The Strait of Hormuz is one of the world's most important maritime routes for the energy sector, with roughly 20 million barrels of oil passing through it daily, or about 20 percent of global consumption. Large volumes of liquefied natural gas also transit the strait, particularly from Qatar to Asian markets.

Any disruption in this passage directly affects oil prices and the stability of global supplies.

How did the crisis begin?
Concerns over navigation security in the strait rose with escalating military tensions between Iran and Israel during 2025, followed by reciprocal attacks and threats targeting energy infrastructure and shipping routes.

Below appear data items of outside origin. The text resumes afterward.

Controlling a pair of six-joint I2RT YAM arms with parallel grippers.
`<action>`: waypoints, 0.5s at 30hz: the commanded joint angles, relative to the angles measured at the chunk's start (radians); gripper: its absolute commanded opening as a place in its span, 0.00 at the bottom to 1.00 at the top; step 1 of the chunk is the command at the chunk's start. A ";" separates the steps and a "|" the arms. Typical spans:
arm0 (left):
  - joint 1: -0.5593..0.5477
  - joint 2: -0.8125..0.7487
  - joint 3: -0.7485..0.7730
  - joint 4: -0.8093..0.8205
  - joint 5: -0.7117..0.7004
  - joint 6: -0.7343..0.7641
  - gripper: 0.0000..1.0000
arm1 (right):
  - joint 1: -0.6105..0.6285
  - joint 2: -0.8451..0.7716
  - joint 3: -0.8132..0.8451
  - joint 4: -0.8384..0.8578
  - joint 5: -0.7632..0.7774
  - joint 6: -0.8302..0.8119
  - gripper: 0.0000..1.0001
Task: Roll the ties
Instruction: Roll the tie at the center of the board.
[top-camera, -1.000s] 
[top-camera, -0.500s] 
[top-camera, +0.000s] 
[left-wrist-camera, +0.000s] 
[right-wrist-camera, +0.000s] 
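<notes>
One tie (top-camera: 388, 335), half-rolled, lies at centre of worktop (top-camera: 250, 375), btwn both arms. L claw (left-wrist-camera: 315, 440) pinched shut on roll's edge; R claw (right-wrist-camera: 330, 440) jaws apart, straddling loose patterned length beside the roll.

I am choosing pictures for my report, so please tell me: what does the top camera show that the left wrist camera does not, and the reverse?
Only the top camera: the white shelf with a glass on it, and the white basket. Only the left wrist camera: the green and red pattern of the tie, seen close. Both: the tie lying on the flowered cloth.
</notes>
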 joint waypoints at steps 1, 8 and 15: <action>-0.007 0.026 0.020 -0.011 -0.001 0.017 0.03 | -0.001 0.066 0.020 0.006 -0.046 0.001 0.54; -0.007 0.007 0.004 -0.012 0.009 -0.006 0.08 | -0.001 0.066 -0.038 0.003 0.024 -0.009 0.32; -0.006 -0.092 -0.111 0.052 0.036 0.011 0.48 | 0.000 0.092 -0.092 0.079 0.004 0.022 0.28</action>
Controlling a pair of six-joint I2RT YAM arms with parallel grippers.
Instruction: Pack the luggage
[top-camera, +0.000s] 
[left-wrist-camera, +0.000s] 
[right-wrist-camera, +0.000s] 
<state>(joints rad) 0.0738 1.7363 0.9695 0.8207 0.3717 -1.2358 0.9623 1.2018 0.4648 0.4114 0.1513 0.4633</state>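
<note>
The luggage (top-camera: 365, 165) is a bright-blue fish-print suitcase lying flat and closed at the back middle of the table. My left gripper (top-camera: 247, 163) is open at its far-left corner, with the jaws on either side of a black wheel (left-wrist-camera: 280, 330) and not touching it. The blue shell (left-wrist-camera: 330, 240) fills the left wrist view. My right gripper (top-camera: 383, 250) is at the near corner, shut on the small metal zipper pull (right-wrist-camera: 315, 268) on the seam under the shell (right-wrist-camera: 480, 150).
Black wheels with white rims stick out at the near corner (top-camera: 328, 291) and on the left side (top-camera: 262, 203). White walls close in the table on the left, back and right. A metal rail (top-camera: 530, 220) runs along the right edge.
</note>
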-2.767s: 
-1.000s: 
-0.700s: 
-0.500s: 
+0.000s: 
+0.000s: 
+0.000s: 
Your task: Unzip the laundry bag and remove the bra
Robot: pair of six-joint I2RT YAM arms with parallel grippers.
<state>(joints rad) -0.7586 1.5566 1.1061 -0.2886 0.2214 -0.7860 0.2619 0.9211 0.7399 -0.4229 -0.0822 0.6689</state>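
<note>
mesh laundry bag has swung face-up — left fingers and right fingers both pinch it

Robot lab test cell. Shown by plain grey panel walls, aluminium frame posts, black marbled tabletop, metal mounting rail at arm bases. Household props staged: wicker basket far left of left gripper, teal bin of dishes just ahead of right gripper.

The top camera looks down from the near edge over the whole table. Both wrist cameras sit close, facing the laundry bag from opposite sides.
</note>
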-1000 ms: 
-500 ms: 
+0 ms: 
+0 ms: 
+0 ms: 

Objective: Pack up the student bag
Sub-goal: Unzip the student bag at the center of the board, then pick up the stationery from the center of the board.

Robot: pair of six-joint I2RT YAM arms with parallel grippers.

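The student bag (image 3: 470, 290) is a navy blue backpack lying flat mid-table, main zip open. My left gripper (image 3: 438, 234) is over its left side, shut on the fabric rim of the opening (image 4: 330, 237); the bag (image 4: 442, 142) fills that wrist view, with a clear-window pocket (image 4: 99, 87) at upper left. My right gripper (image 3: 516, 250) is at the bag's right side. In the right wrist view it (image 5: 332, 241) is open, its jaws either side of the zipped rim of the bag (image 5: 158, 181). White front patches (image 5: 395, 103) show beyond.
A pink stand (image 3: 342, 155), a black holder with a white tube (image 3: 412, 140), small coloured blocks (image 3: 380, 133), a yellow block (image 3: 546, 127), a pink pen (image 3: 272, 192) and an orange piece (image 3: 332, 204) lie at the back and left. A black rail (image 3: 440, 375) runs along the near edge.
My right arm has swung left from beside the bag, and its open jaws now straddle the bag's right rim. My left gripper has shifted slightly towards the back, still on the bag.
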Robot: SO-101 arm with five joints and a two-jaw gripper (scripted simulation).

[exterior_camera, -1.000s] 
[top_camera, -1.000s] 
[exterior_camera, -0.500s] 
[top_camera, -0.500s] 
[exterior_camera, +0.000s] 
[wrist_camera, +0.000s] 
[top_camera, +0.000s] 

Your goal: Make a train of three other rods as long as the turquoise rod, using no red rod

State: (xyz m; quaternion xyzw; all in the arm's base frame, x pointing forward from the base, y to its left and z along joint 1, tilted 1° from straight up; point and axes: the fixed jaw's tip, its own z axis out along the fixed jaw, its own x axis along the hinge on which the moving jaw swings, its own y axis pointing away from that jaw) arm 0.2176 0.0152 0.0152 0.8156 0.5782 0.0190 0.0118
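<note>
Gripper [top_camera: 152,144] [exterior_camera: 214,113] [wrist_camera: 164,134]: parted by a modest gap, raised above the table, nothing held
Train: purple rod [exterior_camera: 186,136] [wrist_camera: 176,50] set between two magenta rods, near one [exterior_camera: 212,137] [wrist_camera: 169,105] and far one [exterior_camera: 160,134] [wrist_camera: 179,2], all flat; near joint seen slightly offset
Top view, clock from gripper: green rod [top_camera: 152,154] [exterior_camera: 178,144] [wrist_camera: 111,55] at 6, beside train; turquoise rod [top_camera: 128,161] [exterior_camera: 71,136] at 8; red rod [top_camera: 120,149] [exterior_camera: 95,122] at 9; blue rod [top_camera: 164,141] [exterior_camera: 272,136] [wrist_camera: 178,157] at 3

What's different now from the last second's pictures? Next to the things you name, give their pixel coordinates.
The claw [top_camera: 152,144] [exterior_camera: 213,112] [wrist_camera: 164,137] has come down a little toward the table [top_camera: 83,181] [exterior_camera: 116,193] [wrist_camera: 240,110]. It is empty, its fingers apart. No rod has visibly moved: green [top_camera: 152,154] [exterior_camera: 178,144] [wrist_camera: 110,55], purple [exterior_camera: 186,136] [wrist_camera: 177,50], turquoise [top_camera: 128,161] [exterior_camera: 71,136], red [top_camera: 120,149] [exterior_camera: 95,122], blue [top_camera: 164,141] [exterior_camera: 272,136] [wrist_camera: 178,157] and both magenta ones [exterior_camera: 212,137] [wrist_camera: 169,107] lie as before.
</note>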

As tensions spread across the Gulf, risks to commercial vessels and oil tankers increased, prompting shipping and insurance companies to exercise greater caution or reroute some ships.

These developments alarmed global markets because the strait is not just an ordinary shipping lane, but a global energy bottleneck relied upon by oil exports from Gulf countries such as Iraq, Kuwait, and the UAE, as well as Saudi Arabia.

How much oil can the world replace if the strait is blocked?
If oil flow through the strait were to stop completely, global energy consumption would not halt immediately, because major countries maintain commercial and strategic oil reserves for emergencies, according to the Financial Analysis Unit at Al-Eqtisadiah.

According to the International Energy Agency, reserves held by the 38 countries of the Organization for Economic Co-operation and Development, or OECD, totaled around 2.83 billion barrels by the end of October. Based on the consumption of these countries, these stocks could cover roughly 61.8 days, according to an OPEC report.

These reserves are concentrated in a limited number of nations, with the US holding one of the largest commercial and strategic oil stockpiles in the world, estimated at about 1.68 billion barrels of strategic and commercial oil. Its crude oil reserves alone could last approximately 50 to 53 days if fully relied upon; however, actual supply depends on the maximum withdrawal capacity.

China maintains reserves exceeding 1.2 billion barrels, enough for roughly three months, while Japan keeps a stockpile covering more than 200 days of its oil imports.

Despite these large reserves, they are insufficient to fully replace the oil that passes through the Strait of Hormuz over an extended period, as the strait handles roughly 20 million barrels of oil and petroleum products daily.

A complete stoppage could initially be mitigated by drawing on global reserves, offsetting a significant portion of the shortfall. However, this measure would likely only provide relief for a few months before markets face increasing supply pressures and sharp price spikes.

Factors that could ease the crisis
Several factors may help reduce the impact of any disruption in the strait. First is the presence of alternative pipelines bypassing the strait, such as the Saudi pipeline that transports oil from the eastern region to the Red Sea. Some countries also have spare production capacity that can partially offset shortages.

Industrialized countries can further coordinate withdrawals from strategic reserves through the IAE, a measure used previously during oil market crises.